▶ _Work item_
Go through the entries below, count every line with the string "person", and answer with only that number.

*** Records supplied Section Begins ***

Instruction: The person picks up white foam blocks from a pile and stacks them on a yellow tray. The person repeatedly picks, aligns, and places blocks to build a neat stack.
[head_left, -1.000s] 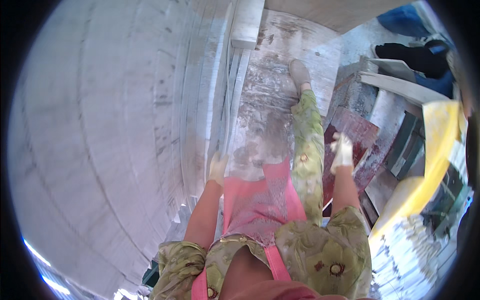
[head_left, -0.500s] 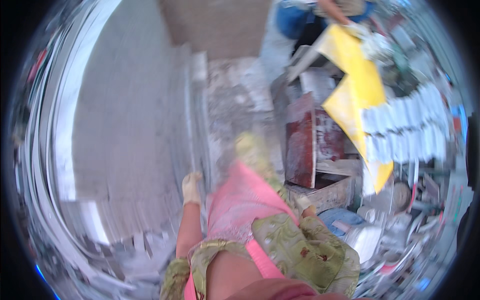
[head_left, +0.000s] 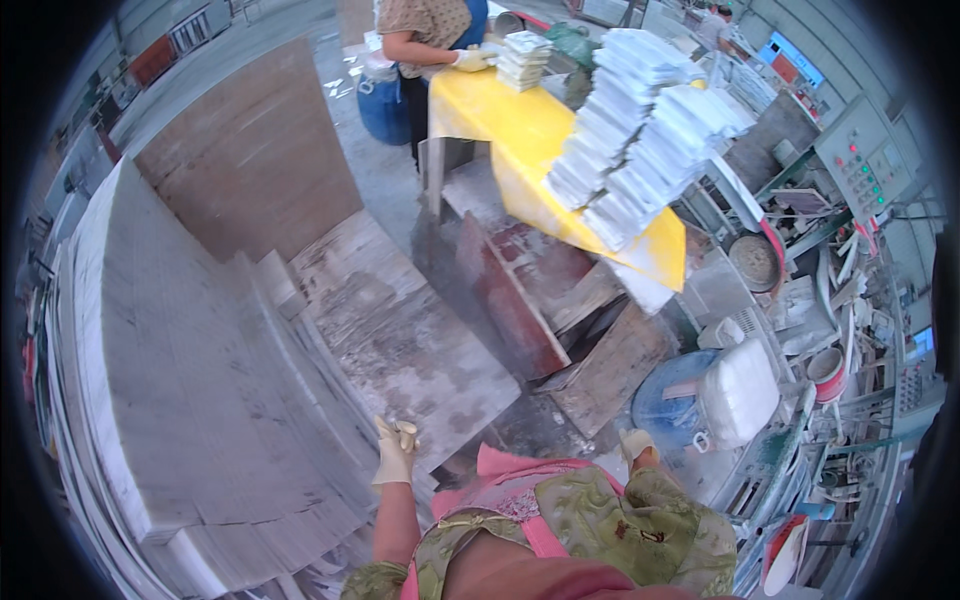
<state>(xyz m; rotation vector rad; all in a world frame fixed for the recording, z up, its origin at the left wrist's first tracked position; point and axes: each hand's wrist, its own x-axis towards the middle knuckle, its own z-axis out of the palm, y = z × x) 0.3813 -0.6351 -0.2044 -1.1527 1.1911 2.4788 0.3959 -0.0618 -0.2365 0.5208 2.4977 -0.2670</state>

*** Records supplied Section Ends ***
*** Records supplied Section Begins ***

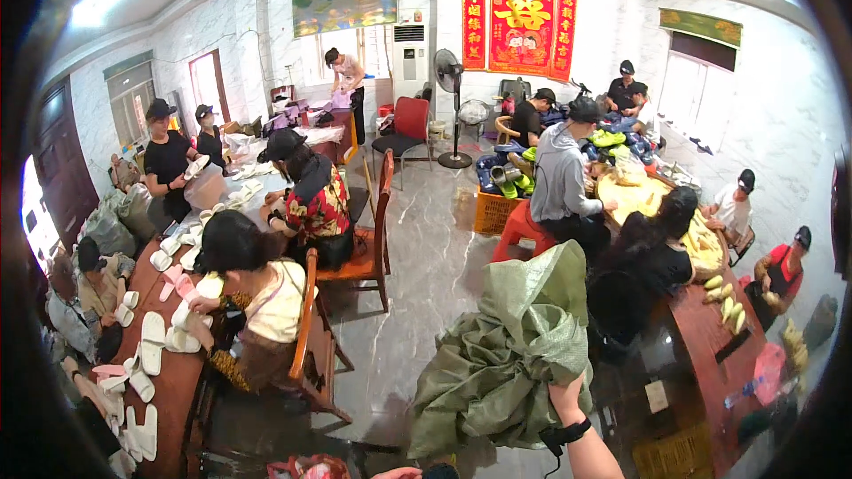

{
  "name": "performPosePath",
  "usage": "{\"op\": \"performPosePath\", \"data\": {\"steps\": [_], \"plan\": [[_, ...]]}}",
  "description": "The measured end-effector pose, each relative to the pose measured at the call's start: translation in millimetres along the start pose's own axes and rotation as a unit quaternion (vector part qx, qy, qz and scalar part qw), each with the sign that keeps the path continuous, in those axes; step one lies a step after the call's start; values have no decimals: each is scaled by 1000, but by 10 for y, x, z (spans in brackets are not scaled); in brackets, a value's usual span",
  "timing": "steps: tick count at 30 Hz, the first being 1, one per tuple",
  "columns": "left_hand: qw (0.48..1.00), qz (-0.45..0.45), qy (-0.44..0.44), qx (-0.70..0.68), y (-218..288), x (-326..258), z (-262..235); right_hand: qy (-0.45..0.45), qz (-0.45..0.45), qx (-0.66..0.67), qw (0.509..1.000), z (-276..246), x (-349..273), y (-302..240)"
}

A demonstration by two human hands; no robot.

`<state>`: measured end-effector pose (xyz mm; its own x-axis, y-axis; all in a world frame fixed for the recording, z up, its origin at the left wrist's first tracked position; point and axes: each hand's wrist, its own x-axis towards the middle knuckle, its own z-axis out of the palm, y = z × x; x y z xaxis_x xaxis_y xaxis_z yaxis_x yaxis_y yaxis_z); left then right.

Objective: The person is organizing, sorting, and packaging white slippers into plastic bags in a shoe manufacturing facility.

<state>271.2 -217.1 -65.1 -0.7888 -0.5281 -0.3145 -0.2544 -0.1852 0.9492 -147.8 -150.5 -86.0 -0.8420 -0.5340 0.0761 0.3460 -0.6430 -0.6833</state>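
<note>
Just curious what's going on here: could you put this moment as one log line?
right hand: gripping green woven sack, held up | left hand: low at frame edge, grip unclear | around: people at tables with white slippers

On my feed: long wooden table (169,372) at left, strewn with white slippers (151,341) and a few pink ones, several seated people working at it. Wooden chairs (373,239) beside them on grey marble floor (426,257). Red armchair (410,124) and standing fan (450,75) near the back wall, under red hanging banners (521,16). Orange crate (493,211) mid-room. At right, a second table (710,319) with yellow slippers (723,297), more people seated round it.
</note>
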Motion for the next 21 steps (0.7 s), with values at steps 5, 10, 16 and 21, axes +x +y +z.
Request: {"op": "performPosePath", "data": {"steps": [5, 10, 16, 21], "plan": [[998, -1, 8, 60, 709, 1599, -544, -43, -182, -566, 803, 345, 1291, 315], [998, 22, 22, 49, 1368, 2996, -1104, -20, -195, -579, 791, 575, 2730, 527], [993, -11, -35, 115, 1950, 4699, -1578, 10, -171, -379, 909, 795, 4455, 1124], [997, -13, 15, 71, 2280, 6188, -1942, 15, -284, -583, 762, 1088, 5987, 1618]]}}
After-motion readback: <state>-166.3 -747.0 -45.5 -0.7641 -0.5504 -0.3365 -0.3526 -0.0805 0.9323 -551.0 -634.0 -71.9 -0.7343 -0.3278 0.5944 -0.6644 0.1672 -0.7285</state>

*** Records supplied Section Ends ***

▶ _Written response_
2